_Task goal_:
Give every entry below again, exactly as written, and skip the images.

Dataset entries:
<<<<

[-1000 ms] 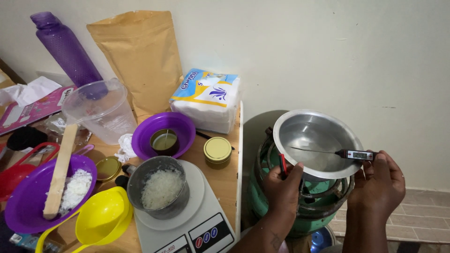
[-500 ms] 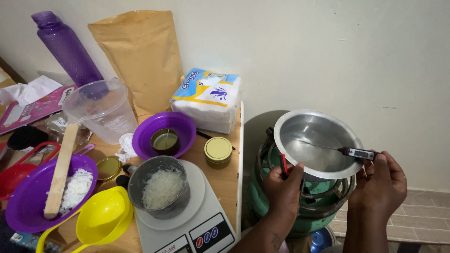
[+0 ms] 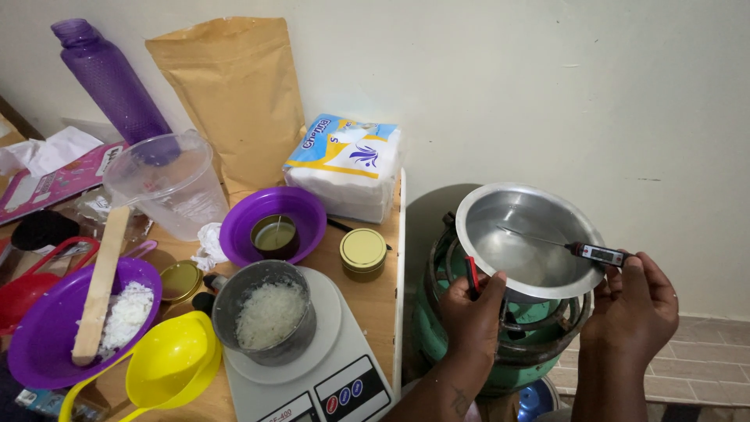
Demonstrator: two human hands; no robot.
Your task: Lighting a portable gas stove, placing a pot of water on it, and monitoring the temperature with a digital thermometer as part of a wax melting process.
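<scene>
A shiny metal pot [image 3: 480, 205] sits on a green gas burner [image 3: 437, 312] beside the table. My left hand [image 3: 473, 312] grips the pot's near rim and a red-and-black handle there. My right hand [image 3: 633, 301] holds a black digital probe thermometer [image 3: 598, 252] by its display end. Its thin metal probe reaches left and down into the pot, tip near the pot's bottom.
On the wooden table [image 3: 375, 297] stand a kitchen scale [image 3: 328, 367] carrying a grey bowl of white flakes [image 3: 266, 312], a purple bowl with a small jar [image 3: 273, 227], a yellow-lidded tin [image 3: 363, 250], a clear jug [image 3: 168, 184], a brown pouch [image 3: 234, 94], a tissue pack [image 3: 348, 164], a yellow funnel [image 3: 168, 359].
The thermometer's probe has tilted: its tip moved up and right inside the pot while my right hand shifted slightly. My left hand stayed on the rim.
</scene>
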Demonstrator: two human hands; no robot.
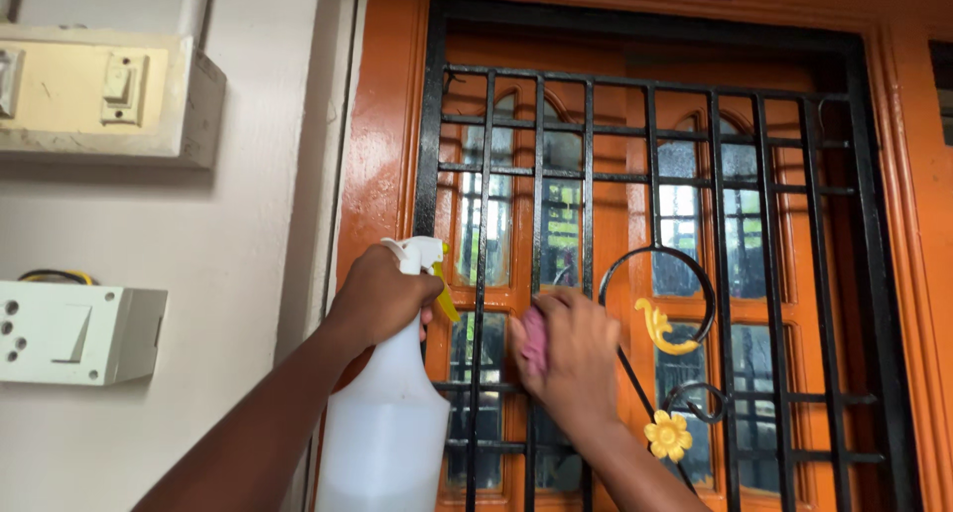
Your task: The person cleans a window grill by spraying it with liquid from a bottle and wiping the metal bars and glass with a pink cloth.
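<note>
My left hand (382,296) grips the neck of a white spray bottle (385,423) with a yellow trigger, held upright at the left side of a black iron window grille (715,204). My right hand (574,351) presses a pink cloth (534,339) against the grille bars, just left of a round iron scroll. Behind the bars are orange wooden shutters with glass panes (562,229). Most of the cloth is hidden under my fingers.
Yellow metal flower (668,436) and leaf ornaments sit on the grille to the right of my right hand. The orange window frame (382,135) borders a pale wall carrying a cream switch box (99,95) and a white switch box (74,333) at left.
</note>
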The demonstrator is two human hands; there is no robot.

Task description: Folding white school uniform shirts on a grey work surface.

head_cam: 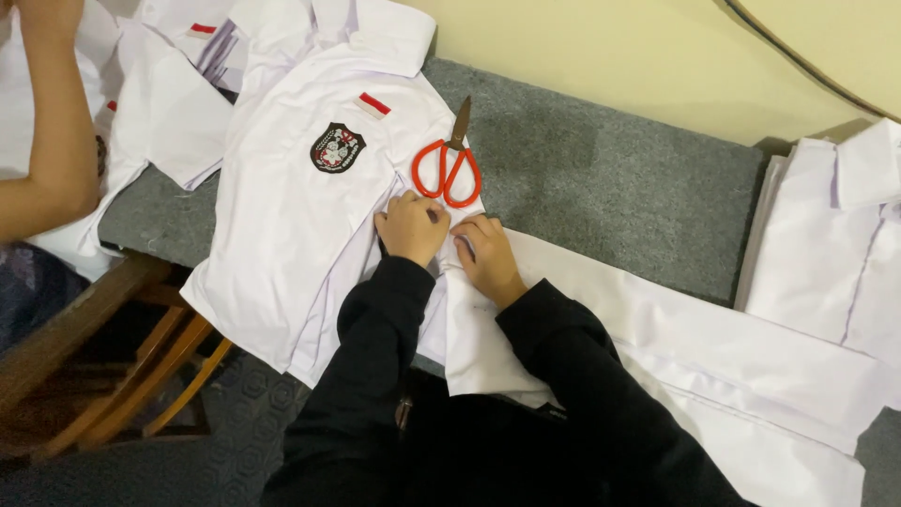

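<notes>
- The left hand (411,228) is curling its fingers down and pinching a fold of the white shirt (300,207), right at the shirt's front edge.
- The right hand (486,255) is lying close beside it, nearly touching, its fingers bent and gripping the same white cloth where the shirt is meeting a long white fabric piece (713,347).
- Both arms are wearing black sleeves (375,376) that are reaching up from the bottom of the view.
- The white shirt is lying flat on the grey surface (601,178), collar towards the top, showing a dark shield-shaped badge (337,148) on its chest and a small red-and-white strip (374,105) above that.
- Red-handled scissors (448,167) are resting just above the two hands, their handles overlapping the shirt's edge and their closed blades pointing away over the grey surface.
- More white shirts (835,244) are stacking up at the right edge, well apart from the hands.
- Another person's bare arm (47,141) is reaching in at the top left over further white garments (169,103).
</notes>
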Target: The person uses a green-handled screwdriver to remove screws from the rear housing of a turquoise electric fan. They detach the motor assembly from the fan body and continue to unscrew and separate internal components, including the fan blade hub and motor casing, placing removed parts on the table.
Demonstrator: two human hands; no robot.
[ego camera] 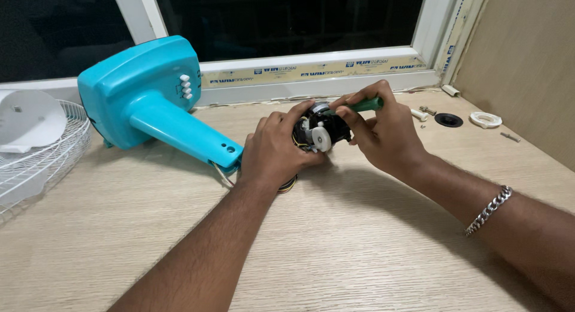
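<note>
Your left hand [272,151] is wrapped around the small fan motor [317,129], which sits on the wooden table [359,246] just above centre, at about 12 o'clock from your forearms; the fingers close over its near and left sides and hold it steady. Your right hand [383,132] is closed on a green-handled screwdriver [362,105], angled in from 2 o'clock so its tip meets the top of the motor, though the tip itself is hidden behind your fingers. By the look of it you are working a fastener on the motor housing. Coloured wires [224,173] run from the motor toward 9 o'clock into the neck of the turquoise fan body [144,96] lying on its side. The next move, I judge, calls for a firm left grip so the motor cannot twist and tug those wires. Loose screws and rings [461,119] lie at 2 o'clock, a white grille [36,162] at 9 o'clock.
</note>
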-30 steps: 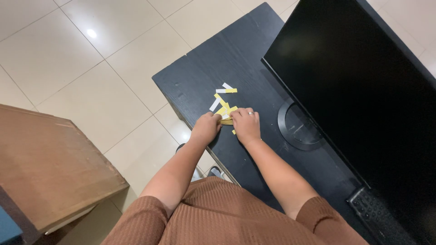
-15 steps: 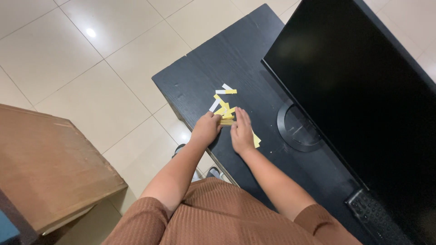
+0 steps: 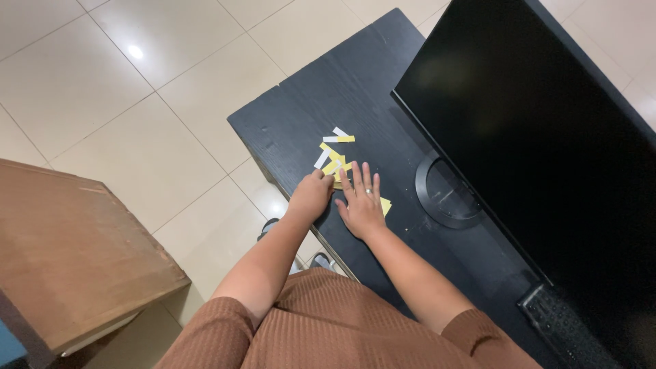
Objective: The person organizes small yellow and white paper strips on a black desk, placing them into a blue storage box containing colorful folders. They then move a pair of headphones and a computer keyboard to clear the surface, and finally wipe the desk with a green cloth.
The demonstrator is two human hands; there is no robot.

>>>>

_Task response_:
[-1000 ms] 
[-500 ms] 
[+0 ms] 
Demonstrator: two human hands; no robot.
Your task: Lighting a portable gas stove, placing a pot of water on it, and monitoring the temperature with a digital thermometer as part of a wax melting process.
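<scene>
A shiny metal pot [image 3: 480, 205] sits on a green gas burner [image 3: 437, 312] beside the table. My left hand [image 3: 473, 312] grips the pot's near rim and a red-and-black handle there. My right hand [image 3: 633, 301] holds a black digital probe thermometer [image 3: 598, 252] by its display end. Its thin metal probe reaches left and down into the pot, tip near the pot's bottom.
On the wooden table [image 3: 375, 297] stand a kitchen scale [image 3: 328, 367] carrying a grey bowl of white flakes [image 3: 266, 312], a purple bowl with a small jar [image 3: 273, 227], a yellow-lidded tin [image 3: 363, 250], a clear jug [image 3: 168, 184], a brown pouch [image 3: 234, 94], a tissue pack [image 3: 348, 164], a yellow funnel [image 3: 168, 359].
The thermometer's probe has tilted: its tip moved up and right inside the pot while my right hand shifted slightly. My left hand stayed on the rim.
</scene>
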Demonstrator: two human hands; no robot.
Your task: The person cleans a window grill by spraying it with liquid from a bottle and wiping the metal bars and glass with a pink cloth.
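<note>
My left hand (382,296) grips the neck of a white spray bottle (385,423) with a yellow trigger, held upright at the left side of a black iron window grille (715,204). My right hand (574,351) presses a pink cloth (534,339) against the grille bars, just left of a round iron scroll. Behind the bars are orange wooden shutters with glass panes (562,229). Most of the cloth is hidden under my fingers.
Yellow metal flower (668,436) and leaf ornaments sit on the grille to the right of my right hand. The orange window frame (382,135) borders a pale wall carrying a cream switch box (99,95) and a white switch box (74,333) at left.
</note>
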The demonstrator is two human hands; there is no robot.

Task description: Folding white school uniform shirts on a grey work surface.

head_cam: 

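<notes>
- The left hand (411,228) is curling its fingers down and pinching a fold of the white shirt (300,207), right at the shirt's front edge.
- The right hand (486,255) is lying close beside it, nearly touching, its fingers bent and gripping the same white cloth where the shirt is meeting a long white fabric piece (713,347).
- Both arms are wearing black sleeves (375,376) that are reaching up from the bottom of the view.
- The white shirt is lying flat on the grey surface (601,178), collar towards the top, showing a dark shield-shaped badge (337,148) on its chest and a small red-and-white strip (374,105) above that.
- Red-handled scissors (448,167) are resting just above the two hands, their handles overlapping the shirt's edge and their closed blades pointing away over the grey surface.
- More white shirts (835,244) are stacking up at the right edge, well apart from the hands.
- Another person's bare arm (47,141) is reaching in at the top left over further white garments (169,103).
</notes>
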Target: The person uses a green-handled screwdriver to remove screws from the rear housing of a turquoise electric fan. They detach the motor assembly from the fan body and continue to unscrew and separate internal components, including the fan blade hub and motor casing, placing removed parts on the table.
Demonstrator: two human hands; no robot.
[ego camera] 
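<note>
Your left hand [272,151] is wrapped around the small fan motor [317,129], which sits on the wooden table [359,246] just above centre, at about 12 o'clock from your forearms; the fingers close over its near and left sides and hold it steady. Your right hand [383,132] is closed on a green-handled screwdriver [362,105], angled in from 2 o'clock so its tip meets the top of the motor, though the tip itself is hidden behind your fingers. By the look of it you are working a fastener on the motor housing. Coloured wires [224,173] run from the motor toward 9 o'clock into the neck of the turquoise fan body [144,96] lying on its side. The next move, I judge, calls for a firm left grip so the motor cannot twist and tug those wires. Loose screws and rings [461,119] lie at 2 o'clock, a white grille [36,162] at 9 o'clock.
</note>
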-30 steps: 
-15 steps: 
+0 steps: 
Objective: The person organizes small yellow and white paper strips on a black desk, placing them into a blue storage box containing colorful folders. They then move a pair of headphones and a computer keyboard to clear the surface, and finally wipe the desk with a green cloth.
The demonstrator is two human hands; there is no robot.

Further output is not needed for this exercise.